Pas facile? C’est précisément le problème identifié par l’équipe des Soins intensifs, qui s’est penchée sur des solutions pour réduire le bruit et permettre aux patients de mieux se reposer.

L'équipe avait reçu plus de plaintes sur le bruit et l’interruption de sommeil de la part des patients, au cours des derniers mois.

Des bruits de plus de 105 décibels se faisaient entendre

entre 20 et 30 fois par heure
avec un pic de 70 fois vers 11h du matin
et des douzaines de fois même en pleine nuit

Trop de bruit et le manque de sommeil nuisent au rétablissement, peuvent entraîner des complications et prolonger les durées de séjour.

« L'environnement était très bruyant. La machine du voisin "bipait" continuellement… je n'étais pas capable de me reposer. »

Plainte d'une patiente

Rico Audet, spécialiste en informatique clinique, a été détaché de son poste pour mener ce projet. Des consultations ont donc été faites avec des membres du personnel de l’unité et une patiente-partenaire. Une constatation surprenante attendait Rico.

C’est le personnel qui causait le plus de bruit!

L'équipe a réalisé qu'il fallait travailler sur les habitudes et la culture de travail. Un plan d’amélioration a donc été élaboré. Rico et l'équipe ont d'abord bâti une formation sur mesure et jusqu’à présent, toutes les infirmières des Soins intensifs l’ont reçue, sans compter les autres professionnels. La formation fait aussi dorénavant partie de l'orientation spécifique des nouvelles infirmières de l'unité.

100 % des infirmières des Soins intensifs ont suivi la formation

L'équipe a modifié les paramètres par défaut des alarmes des moniteurs cardiaques pour réduire les alarmes inutiles et ainsi éliminer plusieurs bruits, directement dans l'environnement du patient. À la suggestion de Rico, un décibelmètre SoundEar III, un dispositif qui avertit les gens présents quand ils font trop de bruit, a été installé. L'appareil permet d'obtenir un rapport des tendances pour savoir à quels moments il y a le plus de bruit et remédier à la situation.
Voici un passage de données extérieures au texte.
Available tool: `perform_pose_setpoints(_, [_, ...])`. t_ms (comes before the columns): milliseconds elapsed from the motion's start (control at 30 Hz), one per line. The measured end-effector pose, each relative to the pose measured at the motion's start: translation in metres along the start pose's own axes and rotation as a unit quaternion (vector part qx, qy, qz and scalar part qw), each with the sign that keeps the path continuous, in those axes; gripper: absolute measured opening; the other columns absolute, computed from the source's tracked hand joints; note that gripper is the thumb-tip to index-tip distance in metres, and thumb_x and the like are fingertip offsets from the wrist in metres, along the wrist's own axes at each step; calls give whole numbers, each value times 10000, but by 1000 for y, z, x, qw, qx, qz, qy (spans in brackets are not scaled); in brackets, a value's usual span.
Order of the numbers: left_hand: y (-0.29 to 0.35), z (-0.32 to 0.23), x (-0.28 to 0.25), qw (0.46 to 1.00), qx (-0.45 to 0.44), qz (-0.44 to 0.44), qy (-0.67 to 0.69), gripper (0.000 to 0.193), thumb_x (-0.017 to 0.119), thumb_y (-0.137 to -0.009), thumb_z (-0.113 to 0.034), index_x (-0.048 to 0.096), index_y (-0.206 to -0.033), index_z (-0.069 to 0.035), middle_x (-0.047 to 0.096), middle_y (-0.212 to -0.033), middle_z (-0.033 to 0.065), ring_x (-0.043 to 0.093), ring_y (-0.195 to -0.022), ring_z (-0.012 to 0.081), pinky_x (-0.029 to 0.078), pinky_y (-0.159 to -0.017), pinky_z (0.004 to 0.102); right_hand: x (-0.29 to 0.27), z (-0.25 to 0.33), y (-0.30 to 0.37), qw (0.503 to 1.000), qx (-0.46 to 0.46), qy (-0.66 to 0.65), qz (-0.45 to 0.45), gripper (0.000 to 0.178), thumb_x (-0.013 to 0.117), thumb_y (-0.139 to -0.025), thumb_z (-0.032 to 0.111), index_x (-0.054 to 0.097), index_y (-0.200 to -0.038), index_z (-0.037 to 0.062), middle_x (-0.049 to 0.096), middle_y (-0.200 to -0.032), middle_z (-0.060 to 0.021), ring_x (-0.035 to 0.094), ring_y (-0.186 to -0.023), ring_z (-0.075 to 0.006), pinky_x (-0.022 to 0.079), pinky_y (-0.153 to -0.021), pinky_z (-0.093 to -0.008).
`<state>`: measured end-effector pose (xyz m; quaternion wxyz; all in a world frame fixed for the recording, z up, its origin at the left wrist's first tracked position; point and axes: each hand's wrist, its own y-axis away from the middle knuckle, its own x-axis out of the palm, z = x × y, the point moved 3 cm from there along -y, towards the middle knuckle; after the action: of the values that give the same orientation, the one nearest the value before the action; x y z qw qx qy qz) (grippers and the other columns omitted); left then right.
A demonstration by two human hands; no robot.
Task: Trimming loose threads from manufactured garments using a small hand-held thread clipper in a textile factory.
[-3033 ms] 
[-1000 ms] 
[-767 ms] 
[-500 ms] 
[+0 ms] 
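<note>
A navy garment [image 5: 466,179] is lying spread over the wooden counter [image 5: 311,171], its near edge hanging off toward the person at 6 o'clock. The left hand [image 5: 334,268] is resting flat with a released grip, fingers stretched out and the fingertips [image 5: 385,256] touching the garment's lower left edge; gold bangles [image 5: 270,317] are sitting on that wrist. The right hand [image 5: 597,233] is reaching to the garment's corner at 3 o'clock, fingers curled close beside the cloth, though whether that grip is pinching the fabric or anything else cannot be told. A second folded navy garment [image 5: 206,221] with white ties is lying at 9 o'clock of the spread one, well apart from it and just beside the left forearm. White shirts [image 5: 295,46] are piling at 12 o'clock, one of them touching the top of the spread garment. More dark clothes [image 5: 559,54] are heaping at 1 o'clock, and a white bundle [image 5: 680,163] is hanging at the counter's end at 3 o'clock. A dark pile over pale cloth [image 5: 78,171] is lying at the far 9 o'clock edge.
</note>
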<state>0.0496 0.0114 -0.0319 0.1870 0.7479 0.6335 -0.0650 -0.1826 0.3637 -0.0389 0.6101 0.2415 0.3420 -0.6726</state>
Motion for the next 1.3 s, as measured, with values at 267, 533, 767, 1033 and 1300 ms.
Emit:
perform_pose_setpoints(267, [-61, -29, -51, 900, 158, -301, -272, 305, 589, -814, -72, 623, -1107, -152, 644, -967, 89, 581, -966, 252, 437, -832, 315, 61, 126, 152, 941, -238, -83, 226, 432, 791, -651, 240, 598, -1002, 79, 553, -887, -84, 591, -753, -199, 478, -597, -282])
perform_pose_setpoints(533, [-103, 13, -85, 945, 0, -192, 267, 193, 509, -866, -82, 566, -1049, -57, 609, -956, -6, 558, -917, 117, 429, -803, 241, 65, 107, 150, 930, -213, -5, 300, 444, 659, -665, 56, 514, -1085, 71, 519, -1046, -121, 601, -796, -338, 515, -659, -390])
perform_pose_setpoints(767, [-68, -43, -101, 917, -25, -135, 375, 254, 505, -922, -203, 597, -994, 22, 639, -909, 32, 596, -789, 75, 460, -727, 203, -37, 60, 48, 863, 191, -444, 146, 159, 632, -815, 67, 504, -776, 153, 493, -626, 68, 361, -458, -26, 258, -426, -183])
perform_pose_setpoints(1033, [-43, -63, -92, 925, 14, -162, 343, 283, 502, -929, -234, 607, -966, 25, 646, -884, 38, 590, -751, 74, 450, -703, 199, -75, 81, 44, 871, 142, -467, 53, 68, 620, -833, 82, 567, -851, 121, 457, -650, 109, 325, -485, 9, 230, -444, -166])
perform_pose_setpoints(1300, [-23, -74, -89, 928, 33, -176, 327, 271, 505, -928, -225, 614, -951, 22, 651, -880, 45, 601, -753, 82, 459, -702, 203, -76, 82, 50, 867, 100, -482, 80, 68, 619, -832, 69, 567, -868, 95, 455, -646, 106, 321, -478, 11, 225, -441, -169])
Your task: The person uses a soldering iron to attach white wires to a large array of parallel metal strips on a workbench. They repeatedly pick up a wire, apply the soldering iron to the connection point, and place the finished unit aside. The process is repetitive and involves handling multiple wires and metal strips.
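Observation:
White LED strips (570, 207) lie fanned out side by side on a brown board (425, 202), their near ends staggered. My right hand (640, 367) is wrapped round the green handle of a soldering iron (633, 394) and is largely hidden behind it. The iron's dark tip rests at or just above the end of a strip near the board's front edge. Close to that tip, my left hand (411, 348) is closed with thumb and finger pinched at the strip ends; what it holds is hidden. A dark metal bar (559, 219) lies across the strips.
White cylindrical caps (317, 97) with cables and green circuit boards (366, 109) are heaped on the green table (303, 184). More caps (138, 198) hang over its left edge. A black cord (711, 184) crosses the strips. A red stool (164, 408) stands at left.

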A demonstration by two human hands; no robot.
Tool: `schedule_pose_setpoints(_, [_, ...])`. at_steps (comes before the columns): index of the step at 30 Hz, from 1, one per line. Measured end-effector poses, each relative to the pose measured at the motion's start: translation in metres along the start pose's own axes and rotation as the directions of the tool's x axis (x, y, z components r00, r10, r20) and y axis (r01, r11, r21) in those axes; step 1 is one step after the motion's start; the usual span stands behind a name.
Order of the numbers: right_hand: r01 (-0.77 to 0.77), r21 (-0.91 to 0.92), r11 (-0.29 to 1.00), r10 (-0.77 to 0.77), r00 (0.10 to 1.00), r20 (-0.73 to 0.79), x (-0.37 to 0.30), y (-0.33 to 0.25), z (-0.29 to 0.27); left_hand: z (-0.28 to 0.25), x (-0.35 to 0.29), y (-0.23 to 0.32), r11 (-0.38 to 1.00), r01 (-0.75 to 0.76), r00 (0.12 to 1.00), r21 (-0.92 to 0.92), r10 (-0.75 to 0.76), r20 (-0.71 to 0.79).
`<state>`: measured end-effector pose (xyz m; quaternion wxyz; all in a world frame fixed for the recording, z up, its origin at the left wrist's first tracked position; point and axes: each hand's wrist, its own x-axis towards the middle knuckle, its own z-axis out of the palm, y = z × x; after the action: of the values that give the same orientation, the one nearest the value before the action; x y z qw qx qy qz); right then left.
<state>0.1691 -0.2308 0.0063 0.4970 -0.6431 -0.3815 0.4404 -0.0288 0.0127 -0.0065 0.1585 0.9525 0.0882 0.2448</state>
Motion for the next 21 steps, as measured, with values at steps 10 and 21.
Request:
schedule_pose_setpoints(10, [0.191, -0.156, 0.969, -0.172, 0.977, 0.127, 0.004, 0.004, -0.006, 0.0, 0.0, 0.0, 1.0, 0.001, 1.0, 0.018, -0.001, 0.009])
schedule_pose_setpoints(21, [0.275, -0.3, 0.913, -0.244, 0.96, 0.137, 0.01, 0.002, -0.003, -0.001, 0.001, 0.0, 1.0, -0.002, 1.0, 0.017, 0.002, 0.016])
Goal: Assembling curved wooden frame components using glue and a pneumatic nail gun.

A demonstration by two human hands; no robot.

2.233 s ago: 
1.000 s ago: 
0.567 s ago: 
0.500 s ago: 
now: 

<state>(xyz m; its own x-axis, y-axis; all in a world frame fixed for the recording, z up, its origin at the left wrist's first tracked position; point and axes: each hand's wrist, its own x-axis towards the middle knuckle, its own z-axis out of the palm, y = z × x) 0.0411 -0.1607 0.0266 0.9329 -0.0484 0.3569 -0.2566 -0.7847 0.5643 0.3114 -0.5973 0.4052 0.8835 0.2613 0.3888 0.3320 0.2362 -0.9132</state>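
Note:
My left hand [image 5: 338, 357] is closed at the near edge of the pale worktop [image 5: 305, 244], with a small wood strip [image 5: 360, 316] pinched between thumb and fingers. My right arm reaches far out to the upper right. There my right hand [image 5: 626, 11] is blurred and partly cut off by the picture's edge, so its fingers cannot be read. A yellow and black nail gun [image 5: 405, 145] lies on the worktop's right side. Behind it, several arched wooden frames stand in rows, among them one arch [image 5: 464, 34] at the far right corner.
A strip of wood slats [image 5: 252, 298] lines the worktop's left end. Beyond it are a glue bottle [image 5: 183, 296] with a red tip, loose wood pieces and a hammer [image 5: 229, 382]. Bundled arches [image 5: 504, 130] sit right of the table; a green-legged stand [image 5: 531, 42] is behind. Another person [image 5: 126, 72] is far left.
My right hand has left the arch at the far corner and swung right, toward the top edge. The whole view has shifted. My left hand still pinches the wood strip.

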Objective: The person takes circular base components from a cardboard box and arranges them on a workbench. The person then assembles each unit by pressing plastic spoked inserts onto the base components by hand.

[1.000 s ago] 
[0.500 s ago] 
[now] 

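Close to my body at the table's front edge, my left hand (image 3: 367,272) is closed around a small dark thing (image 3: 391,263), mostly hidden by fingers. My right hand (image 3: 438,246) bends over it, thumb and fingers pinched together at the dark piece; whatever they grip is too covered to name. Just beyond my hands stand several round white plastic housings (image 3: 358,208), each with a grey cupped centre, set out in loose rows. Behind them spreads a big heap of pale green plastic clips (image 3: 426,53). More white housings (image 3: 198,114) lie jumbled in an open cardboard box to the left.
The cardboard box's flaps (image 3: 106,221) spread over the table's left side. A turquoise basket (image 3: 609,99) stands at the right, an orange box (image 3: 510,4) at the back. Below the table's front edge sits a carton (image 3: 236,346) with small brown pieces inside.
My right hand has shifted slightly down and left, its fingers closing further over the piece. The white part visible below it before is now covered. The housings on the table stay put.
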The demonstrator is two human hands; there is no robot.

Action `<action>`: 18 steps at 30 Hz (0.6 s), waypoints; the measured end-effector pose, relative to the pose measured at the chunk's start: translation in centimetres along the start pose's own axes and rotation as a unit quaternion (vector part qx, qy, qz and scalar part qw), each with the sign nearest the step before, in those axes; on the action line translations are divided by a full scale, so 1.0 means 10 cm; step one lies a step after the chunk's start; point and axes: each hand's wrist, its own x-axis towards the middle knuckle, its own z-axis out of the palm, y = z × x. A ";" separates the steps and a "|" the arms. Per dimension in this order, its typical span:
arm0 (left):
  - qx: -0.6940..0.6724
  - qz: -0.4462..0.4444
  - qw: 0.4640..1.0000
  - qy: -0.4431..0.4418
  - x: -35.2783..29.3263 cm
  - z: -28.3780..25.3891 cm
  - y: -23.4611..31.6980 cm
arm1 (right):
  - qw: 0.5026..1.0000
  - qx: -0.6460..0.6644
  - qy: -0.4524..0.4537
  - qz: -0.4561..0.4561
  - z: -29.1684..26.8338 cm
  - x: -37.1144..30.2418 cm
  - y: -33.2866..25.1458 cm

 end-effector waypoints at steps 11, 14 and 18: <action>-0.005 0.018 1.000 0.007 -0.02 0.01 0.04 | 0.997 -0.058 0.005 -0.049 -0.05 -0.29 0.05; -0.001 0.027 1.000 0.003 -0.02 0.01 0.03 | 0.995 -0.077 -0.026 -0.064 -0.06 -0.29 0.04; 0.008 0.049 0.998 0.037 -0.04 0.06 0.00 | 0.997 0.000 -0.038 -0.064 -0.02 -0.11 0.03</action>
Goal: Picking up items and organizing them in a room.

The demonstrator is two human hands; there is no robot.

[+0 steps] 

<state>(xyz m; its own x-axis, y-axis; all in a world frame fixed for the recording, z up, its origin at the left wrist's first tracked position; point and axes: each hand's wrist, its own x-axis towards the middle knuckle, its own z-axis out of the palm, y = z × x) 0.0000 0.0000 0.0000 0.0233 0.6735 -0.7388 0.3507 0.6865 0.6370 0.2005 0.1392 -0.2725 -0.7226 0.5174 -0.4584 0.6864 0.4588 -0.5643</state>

« Je crois que c’est une initiative qui va nous aider à donner des soins centrés sur les patients. On commence déjà à voir une différence, même le jour. »

Isabel Smith
Infirmière autorisée aux Soins intensifs, Montfort

Officiellement en vigueur depuis le 18 décembre dernier, ces mesures font déjà des heureux. « Les gens semblent beaucoup plus conscients de leurs actions et des sources de bruit.

Le projet pourra être répliqué dans d'autres secteurs de l'hôpital puisque la Fondation de l'Hôpital Montfort a acheté une dizaine de décibelmètres qui seront installés sous peu dans diverses unités.

Pour son projet d’amélioration, Rico a obtenu du financement du programme de bourse en pratique clinique avancée de l’Association des infirmières et infirmiers autorisés de l’Ontario. Ce programme permet à des infirmiers, comme Rico, d'acquérir une expérience d'autoapprentissage et de développer des connaissances et des compétences cliniques, de leadership ou de mise en œuvre de lignes directrices sur les pratiques exemplaires.

Rico en a profité pour développer son projet dans le cadre d'une formation ceinture verte Lean. Il a ainsi pu mettre à profit les outils de cette méthodologie pour atteindre ces objectifs. Le projet de Rico lui a également valu le prix Sirius 2018 pour l'innovation, lors du Gala du mérite Montfort.

« Sans cette opportunité de formation, le projet n'aurait probablement pas vu le jour.»

Rico Audet
Spécialiste en informatique clinique, Montfort

Le projet de Rico s'inscrit dans le cadre de la Stratégie 21 de Montfort de réaliser pleinement les attributs d'un hôpital universitaire, en permettant que « les personnes tirent avantage d’activités soutenant le développement d’une culture du savoir ».